Software Points to Possible Inspiration for 11 Shakespeare Plays
Researchers used plagiarism software to highlight similarities between Shakespeare’s work and an obscure, unpublished manuscript
In the late 1500s, George North, a minor nobleman of Queen Elizabeth I’s court, penned a manuscript condemning rebellions against the monarchy. A Brief Discourse of Rebellion and Rebels was never published, and since 1933 it has sat, largely forgotten, on a shelf in the British Library. But as Michael Blanding reports for the New York Times, a new book argues that this obscure manuscript inspired the work of William Shakespeare.
The book, written by Dennis McCarthy and June Schlueter, tied North’s work to 11 Shakespeare plays—among them King Lear, Macbeth and Richard III—using WCopyfind, a plagiarism software that is more commonly deployed to catch unscrupulous students. The authors do not maintain that Shakespeare copied North’s manuscript, but instead drew inspiration from its pages.
McCarthy, an amateur Shakespeare researcher from New York state, spearheaded this unusual research project. In 2006, he became interested in possible sources for Shakespeare’s plays and found a reference to North in a 1927 auction catalogue that mentioned it would be “extremely interesting” to compare passages from North’s Discourse to Shakespeare’s work. With the help of Schlueter, a professor emerita of English at Lafayette College in Pennsylvania, and a rare documents expert, he traced the manuscript to the British Library.
Using the plagiarism software, McCarthy and Schlueter identified relatively rare words that appear in the works of both Shakespeare and North, often in similar contexts. For example, in a passage describing hierarchies among canines, North uses six terms for dogs, including the mastiff, the cur and the “trundle-tail.” Shakespeare uses a similar list in both Macbeth and King Lear. The authors also cross-checked passages against Early English Books Online, a database that contains almost every English work published between 1473 and 1700. Notably, they found only one other use of the phrase “trundle-tail” in a work published before 1623 (Shakespeare died in 1616).
One of the “most compelling” connections between Shakespeare and North, according to Blanding, centers on descriptions of Jack Cade, who led a failed rebellion against Henry VI in 1450. In Shakespeare’s Henry IV, the Bard describes Cade’s death in grisly detail: he is found starving and eating grass, apprehended and dragged through the streets by his heels. His body is then left for the crows to eat. Scholars have posited that Shakespeare invented these details, but all appear in North’s description of Cade and two other rebels.
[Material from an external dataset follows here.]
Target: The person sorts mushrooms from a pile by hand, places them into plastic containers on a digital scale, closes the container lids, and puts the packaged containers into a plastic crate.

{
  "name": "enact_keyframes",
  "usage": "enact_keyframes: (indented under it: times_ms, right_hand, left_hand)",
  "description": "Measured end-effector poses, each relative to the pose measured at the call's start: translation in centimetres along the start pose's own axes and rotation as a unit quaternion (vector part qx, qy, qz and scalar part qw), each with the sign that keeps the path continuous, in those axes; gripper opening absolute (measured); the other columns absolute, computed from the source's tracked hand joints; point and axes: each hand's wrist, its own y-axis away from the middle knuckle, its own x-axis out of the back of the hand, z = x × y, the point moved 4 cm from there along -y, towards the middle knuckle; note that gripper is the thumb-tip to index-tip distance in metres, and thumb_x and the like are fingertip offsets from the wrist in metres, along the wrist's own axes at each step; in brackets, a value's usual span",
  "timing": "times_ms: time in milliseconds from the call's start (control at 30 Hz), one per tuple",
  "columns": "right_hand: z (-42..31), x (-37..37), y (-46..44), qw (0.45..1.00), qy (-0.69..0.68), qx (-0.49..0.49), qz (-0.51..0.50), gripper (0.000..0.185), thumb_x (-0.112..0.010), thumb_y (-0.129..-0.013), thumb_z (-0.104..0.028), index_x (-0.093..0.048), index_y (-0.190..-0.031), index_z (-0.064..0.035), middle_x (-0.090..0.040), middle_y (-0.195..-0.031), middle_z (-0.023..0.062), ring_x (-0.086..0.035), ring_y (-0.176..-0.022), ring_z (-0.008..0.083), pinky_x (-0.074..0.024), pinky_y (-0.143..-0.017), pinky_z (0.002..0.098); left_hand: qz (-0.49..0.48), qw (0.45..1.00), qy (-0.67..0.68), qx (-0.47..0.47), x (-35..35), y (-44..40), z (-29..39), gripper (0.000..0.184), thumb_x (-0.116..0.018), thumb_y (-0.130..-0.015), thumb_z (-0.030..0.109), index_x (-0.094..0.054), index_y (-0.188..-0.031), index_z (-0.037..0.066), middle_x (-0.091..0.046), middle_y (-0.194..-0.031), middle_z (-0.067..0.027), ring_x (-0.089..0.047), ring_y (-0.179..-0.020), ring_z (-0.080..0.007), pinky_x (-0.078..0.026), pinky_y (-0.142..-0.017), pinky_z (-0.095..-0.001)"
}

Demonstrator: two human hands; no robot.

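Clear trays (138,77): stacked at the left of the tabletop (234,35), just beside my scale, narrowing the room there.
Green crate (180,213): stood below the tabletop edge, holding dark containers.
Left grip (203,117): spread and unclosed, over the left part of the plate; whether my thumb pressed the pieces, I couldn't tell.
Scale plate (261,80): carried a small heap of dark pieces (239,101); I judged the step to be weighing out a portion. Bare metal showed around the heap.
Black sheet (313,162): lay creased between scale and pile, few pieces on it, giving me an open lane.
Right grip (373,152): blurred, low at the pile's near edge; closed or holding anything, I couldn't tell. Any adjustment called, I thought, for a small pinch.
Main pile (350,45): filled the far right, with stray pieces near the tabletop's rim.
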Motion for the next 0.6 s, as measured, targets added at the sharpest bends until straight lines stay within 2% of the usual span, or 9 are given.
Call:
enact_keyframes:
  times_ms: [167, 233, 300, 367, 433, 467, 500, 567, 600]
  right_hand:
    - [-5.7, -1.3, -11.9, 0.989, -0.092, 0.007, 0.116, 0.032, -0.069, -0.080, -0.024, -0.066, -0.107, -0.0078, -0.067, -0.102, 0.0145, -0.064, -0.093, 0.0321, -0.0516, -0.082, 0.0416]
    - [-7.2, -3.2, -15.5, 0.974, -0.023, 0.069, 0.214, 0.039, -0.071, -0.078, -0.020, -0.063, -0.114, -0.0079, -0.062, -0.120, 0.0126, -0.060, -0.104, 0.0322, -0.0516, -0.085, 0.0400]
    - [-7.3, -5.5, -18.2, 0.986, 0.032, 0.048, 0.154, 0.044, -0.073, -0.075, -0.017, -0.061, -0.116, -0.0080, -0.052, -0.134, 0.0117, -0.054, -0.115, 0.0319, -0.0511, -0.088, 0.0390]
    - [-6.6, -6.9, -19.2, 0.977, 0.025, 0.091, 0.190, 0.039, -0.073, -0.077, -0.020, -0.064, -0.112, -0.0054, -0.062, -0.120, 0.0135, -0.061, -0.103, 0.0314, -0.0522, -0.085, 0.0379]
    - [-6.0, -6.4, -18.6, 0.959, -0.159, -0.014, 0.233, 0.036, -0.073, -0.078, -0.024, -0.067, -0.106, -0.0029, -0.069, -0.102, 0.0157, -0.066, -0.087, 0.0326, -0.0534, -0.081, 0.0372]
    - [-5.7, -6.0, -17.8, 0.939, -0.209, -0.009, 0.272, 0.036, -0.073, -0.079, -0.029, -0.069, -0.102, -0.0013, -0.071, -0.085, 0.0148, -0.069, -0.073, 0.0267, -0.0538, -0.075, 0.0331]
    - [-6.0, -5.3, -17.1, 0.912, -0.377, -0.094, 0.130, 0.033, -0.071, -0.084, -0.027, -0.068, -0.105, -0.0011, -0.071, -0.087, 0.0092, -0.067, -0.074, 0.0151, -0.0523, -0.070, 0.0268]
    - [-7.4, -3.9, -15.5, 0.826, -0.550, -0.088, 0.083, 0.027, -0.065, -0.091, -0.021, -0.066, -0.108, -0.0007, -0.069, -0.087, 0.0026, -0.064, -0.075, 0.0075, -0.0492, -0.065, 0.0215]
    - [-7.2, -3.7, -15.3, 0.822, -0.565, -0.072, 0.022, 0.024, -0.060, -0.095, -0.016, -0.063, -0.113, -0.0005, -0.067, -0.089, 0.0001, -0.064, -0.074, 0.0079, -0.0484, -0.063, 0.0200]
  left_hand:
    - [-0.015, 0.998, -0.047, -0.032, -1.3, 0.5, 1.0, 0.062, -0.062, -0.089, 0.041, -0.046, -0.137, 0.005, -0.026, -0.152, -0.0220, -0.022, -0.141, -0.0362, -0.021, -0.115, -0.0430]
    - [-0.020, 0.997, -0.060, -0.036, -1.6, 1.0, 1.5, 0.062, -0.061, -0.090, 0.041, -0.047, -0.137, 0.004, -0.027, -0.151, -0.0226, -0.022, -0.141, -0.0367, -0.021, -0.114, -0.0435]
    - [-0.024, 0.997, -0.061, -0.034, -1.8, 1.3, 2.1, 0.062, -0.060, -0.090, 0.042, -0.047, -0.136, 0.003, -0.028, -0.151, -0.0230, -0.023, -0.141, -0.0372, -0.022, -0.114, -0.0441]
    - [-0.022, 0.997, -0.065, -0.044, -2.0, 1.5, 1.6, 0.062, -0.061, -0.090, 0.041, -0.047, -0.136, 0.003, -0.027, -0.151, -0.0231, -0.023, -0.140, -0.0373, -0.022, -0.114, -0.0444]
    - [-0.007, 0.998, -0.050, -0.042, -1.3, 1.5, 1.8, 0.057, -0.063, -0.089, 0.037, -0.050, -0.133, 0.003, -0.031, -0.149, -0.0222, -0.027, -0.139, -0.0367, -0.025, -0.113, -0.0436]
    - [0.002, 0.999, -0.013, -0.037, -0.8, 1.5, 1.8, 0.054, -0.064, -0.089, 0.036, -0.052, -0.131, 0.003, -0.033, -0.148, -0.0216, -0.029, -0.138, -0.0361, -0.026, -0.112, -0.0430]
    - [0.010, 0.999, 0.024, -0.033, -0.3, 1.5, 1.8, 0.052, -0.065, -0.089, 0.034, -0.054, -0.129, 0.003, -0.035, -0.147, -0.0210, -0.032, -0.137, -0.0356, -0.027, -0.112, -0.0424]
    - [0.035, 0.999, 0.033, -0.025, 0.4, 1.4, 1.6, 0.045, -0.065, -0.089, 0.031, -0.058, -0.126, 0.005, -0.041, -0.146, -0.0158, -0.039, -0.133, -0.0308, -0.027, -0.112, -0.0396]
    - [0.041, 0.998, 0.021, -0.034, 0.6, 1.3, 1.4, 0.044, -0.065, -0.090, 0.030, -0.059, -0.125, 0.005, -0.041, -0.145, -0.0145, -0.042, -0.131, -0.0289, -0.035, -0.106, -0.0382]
Shakespeare’s Cade, the authors argue, is a composite of these three figures.
The new book adds yet another wrinkle to the debate surrounding Shakespeare’s literary legacy. Many scholars and a roster of famous figures—from Mark Twain to Charlie Chaplin—have argued that the Bard did not write the plays attributed to him. Depending on whom you ask, philosopher Francis Bacon, playwright Christopher Marlowe, or the aristocrat Edward de Vere are more likely candidates. Mark Rylance, former director of Shakespeare’s Globe in London, once told Robert McCrum of the Guardian that he believes “Shakespeare” was “little more than a front for a powerful literary cabal.”
The matter of Shakespeare’s literary inspirations may be a no less divisive topic. Rhodri Lewis, a scholar of 16th- and 17th-century literature at Princeton University, commented on Twitter that he is “very deeply skeptical” of McCarthy and Schlueter’s argument. “The Lear/Macbeth and North dog lists both seem to lean on the Boke of St Albans, by Juliana Berners,” he pointed out in a second post. Other scholars find the case for North’s influence more compelling. According to Blanding, Martin Meisel, professor of dramatic literature emeritus at Columbia University, said in a review that McCarthy and Schlueter’s book is “impressively argued.”
In all likelihood, it will be impossible to determine whether or not Shakespeare actually read North’s unpublished manuscript. The Bard, as ever, remains mysterious.